> TASK GOAL
Copy every line of the following data that includes the string "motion".

> SUPPLIED INFORMATION
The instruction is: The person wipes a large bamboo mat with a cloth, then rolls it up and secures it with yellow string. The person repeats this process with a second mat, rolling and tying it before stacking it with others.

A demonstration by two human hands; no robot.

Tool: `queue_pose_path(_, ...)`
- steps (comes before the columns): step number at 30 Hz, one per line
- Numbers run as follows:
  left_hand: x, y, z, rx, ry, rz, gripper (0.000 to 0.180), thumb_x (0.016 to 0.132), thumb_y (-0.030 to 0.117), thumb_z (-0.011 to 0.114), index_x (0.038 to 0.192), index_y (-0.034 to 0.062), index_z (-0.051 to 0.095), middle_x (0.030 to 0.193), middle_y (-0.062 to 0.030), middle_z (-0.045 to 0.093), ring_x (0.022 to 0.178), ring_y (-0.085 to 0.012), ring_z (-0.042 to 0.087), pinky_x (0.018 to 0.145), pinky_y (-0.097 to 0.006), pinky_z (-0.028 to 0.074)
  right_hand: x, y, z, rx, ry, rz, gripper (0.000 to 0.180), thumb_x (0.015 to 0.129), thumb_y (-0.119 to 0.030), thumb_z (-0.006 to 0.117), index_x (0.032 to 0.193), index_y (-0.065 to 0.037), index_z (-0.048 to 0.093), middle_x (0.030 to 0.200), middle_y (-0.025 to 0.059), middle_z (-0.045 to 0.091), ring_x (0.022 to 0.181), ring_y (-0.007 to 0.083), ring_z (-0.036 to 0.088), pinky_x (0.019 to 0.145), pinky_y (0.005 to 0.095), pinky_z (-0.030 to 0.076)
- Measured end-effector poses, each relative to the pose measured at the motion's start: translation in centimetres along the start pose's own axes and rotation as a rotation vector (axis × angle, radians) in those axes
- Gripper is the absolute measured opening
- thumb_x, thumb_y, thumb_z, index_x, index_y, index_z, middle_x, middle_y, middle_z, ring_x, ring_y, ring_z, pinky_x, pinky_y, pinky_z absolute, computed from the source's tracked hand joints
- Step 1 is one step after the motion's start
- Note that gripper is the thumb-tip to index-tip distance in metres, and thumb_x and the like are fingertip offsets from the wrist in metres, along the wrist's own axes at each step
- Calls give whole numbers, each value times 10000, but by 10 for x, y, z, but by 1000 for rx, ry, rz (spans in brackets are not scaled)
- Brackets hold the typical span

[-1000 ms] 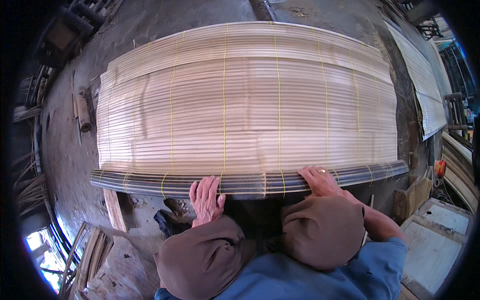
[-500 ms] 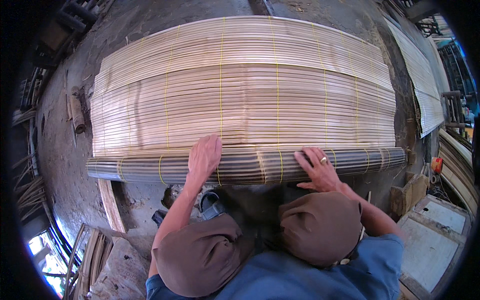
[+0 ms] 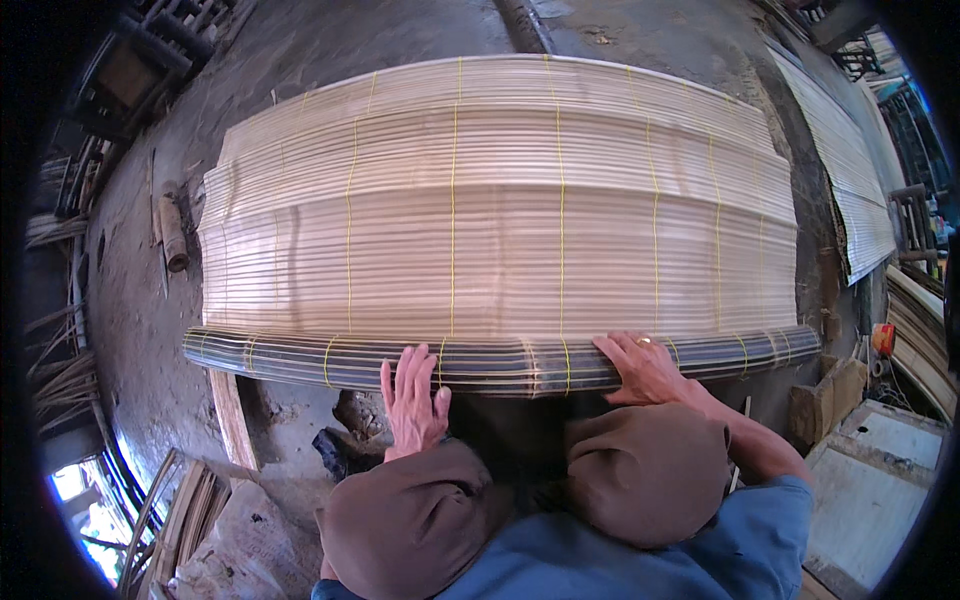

> REPLY
- Measured end-effector poses, each relative to the pose measured at the motion's start: translation in centimetres along the start pose's own axes and rotation as a rotation vector (axis × angle, radians) in those axes
- Step 1 is one step after the motion's start

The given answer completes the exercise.